Plobannalec passe en Zone 30

samedi 14 novembre

Depuis 2015, les différentes municipalités qui se sont succédé avaient fait de l’apaisement ou de la réduction de la vitesse sur la commune une priorité. Lors des élections, la nouvelle majorité avait indiqué vouloir poursuivre dans ce sens, mais en retravaillant le dossier.

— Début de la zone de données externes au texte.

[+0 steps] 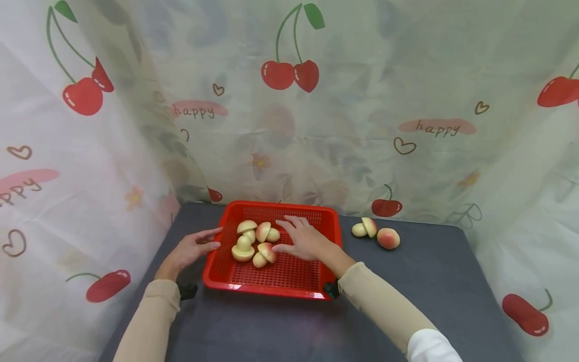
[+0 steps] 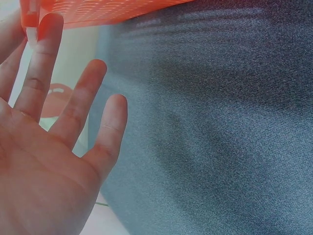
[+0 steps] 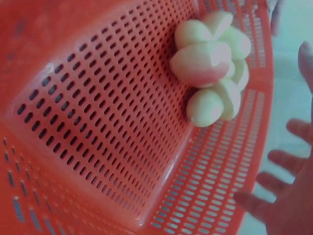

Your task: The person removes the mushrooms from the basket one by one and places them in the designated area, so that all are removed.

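Note:
A red plastic basket [image 1: 289, 274] with slotted walls holds several toy mushrooms [image 1: 243, 249], cream with pink-tinged caps, bunched in its left half. My left hand [image 1: 192, 250] is at the basket's left rim. In the left wrist view its fingers [image 2: 80, 103] are spread and mostly straight, one fingertip against the rim. Over the middle of the basket reaches my right hand [image 1: 305, 240], palm down, with nothing in its grasp. Its thumb points toward the nearest mushroom [image 1: 268, 252]. The right wrist view has the mushrooms [image 3: 203, 63] clustered at the far end, spread fingers [image 3: 279, 186] beyond the side wall.
To the right of the basket, a toy mushroom [image 1: 364, 228] lies on its side. Beside it is another one [image 1: 388, 239], its pink cap facing up. All stand on a dark grey table [image 1: 420, 296], with cherry-printed curtains [image 1: 353, 115] close around its back and sides.

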`<state>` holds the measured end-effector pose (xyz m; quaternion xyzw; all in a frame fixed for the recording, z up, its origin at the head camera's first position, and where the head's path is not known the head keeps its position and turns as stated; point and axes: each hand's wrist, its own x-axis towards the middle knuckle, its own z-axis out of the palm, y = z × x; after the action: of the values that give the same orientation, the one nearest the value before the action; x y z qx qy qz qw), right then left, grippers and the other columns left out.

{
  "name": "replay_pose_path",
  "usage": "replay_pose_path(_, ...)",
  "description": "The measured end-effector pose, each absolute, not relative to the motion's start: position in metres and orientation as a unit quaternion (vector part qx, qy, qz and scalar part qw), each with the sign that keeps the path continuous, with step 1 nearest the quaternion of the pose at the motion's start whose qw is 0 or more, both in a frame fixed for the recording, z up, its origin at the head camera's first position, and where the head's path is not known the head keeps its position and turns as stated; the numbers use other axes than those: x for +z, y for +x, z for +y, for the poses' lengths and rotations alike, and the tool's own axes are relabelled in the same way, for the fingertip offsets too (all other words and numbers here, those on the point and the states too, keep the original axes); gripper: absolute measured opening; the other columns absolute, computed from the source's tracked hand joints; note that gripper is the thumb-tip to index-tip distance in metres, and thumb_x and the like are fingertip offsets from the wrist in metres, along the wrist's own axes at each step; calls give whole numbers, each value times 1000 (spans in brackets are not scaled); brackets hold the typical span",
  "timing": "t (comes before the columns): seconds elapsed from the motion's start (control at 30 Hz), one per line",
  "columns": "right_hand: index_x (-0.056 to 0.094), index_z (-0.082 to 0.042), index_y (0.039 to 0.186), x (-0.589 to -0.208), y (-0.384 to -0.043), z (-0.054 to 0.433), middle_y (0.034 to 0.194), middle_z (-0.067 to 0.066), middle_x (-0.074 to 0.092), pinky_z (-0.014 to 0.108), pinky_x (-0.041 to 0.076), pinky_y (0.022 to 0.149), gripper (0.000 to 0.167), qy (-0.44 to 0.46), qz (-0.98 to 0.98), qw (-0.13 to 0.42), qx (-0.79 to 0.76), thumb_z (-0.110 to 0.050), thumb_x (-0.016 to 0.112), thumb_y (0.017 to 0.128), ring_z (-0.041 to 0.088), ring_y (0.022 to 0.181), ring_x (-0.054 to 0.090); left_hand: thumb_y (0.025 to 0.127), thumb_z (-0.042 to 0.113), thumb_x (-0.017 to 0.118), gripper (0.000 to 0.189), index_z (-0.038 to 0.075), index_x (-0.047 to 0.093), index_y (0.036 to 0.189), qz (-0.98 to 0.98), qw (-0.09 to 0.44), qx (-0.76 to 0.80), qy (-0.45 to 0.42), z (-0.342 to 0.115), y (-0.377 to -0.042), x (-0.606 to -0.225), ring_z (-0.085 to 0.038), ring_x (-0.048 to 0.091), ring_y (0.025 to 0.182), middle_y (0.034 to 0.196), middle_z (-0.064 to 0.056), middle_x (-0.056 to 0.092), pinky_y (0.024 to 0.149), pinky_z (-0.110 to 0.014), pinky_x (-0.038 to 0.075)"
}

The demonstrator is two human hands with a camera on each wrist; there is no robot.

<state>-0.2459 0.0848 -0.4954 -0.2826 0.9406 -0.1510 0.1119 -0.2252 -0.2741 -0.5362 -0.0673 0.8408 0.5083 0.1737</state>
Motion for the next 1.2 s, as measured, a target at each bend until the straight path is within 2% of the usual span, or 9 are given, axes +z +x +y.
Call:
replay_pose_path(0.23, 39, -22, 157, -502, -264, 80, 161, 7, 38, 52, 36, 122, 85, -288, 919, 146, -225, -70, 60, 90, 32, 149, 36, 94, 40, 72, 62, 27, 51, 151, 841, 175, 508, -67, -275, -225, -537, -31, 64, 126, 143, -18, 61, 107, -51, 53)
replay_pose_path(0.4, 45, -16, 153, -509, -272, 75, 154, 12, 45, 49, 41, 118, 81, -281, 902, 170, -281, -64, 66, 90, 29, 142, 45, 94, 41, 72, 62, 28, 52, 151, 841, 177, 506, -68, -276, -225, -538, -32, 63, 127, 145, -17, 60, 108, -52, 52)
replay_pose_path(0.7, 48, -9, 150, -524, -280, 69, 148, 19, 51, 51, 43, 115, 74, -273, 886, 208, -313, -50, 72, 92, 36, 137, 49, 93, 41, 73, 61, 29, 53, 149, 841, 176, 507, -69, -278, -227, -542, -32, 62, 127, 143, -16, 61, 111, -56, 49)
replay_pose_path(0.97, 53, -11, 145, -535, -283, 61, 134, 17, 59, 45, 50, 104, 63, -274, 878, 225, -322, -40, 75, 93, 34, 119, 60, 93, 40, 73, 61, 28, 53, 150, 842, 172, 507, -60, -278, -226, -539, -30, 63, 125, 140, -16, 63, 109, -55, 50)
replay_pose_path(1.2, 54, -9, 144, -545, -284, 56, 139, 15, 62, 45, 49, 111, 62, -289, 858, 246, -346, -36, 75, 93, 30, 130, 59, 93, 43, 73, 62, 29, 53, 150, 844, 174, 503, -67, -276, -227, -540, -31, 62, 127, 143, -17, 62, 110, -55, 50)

Courant de semaine prochaine, les panneaux cachés seront dévoilés par les agents des services techniques, et le bourg de Plobannalec passera en zone 30.
Limiter la vitesse dans la commune, c’est améliorer la sécurité et plus précisément la sécurité routière, car :

  • Baisser la vitesse apporte en général un sentiment de sécurité aux différents usagers de l’espace public.
  • Réduire les écarts de vitesse entre les différents véhicules (voitures, deux-roues motorisés, vélos…) diminue le risque d’accident.
  • Baisser la vitesse a un effet direct sur la sécurité : chocs moins violents, réduction du nombre d’accidents graves…

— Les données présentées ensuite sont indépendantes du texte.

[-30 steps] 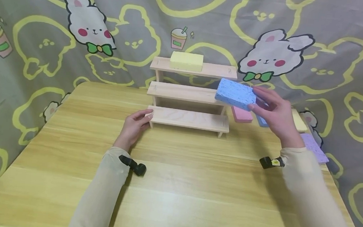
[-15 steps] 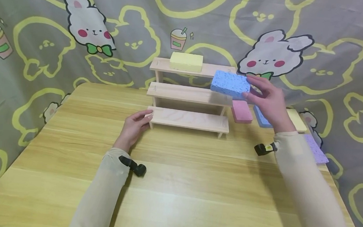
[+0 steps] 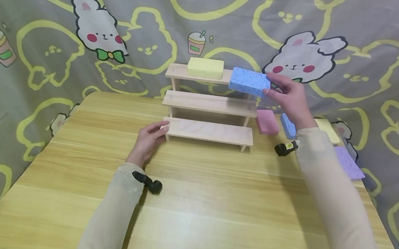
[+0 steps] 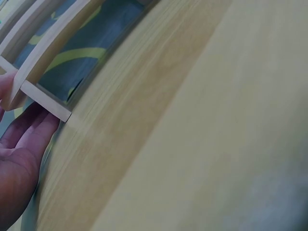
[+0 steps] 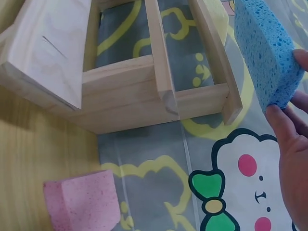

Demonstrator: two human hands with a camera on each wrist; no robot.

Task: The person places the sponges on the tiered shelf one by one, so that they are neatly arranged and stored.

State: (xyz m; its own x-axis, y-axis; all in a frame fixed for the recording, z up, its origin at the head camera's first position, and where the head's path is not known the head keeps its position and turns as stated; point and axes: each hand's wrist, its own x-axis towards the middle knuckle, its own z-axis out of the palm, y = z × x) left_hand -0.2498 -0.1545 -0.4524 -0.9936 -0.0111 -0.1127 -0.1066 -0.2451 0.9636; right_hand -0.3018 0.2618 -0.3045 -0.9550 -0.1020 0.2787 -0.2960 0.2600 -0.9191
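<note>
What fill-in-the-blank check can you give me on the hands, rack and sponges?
The held sponge, in the right hand, is coloured ____.
The left hand holds the wooden rack, which has ____ tiers.
The yellow sponge rests on its ____ tier.
On the table, the nearest sponge is ____.
Missing words: blue; three; top; pink.

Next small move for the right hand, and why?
Probably lower the held blue sponge onto the top shelf, right of the yellow sponge. The right hand pinches it by one end, the right wrist view shows it apart from the shelf, and the left hand holds the bottom shelf at its left end.
</note>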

La limitation de la vitesse n’est pas la seule réponse à l’amélioration de la sécurité sur l’espace public. Il faut s’appuyer également sur d’autres outils :

  • La pédagogie pour limiter les comportements dangereux, prochainement des radars pédagogiques viendront renforcer le dispositif, notamment aux abords de l’école St Joseph.
  • La généralisation de la priorité à droite dans les secteurs à 30 km/h pour obliger à ralentir tous les usagers de la route.
  • Des aménagements spécifiques dans les lieux qui le nécessitent.
  • La gestion optimisée du stationnement, par l’indication des parkings.
  • Le respect de l’interdiction de stationner sur les trottoirs.

En 1992, le passage de 60 km/h à 50 km/h en agglomération a provoqué de vives réactions de mécontentement. Aujourd’hui, cette règle est très majoritairement acceptée et respectée et ce changement a permis, sur une certaine durée, de modifier les comportements.
Le passage d’une commune où la vitesse réglementée diminue de 20 km/h ne peut s’envisager rapidement. Il est bien évidemment nécessaire de prendre en compte le temps et d’accompagner ce changement. Les aménagements, même s’ils ne sont pas ou ne seront pas réalisés à court terme sur l’ensemble du réseau limité à 30 km/h, doivent permettre d’accompagner cette évolution.

Avec la modification des comportements, il n’est d’ailleurs pas exclu que ces aménagements soient avec le temps de moins en moins lourds. Cette évolution des comportements passe évidemment par un accompagnement pédagogique fort : l’éducation au « code de la rue et de la route » dès le plus jeune âge, la sensibilisation et des efforts de pédagogie, mais il passe surtout par une prise de conscience et du changement de comportement de certains usagers de la route.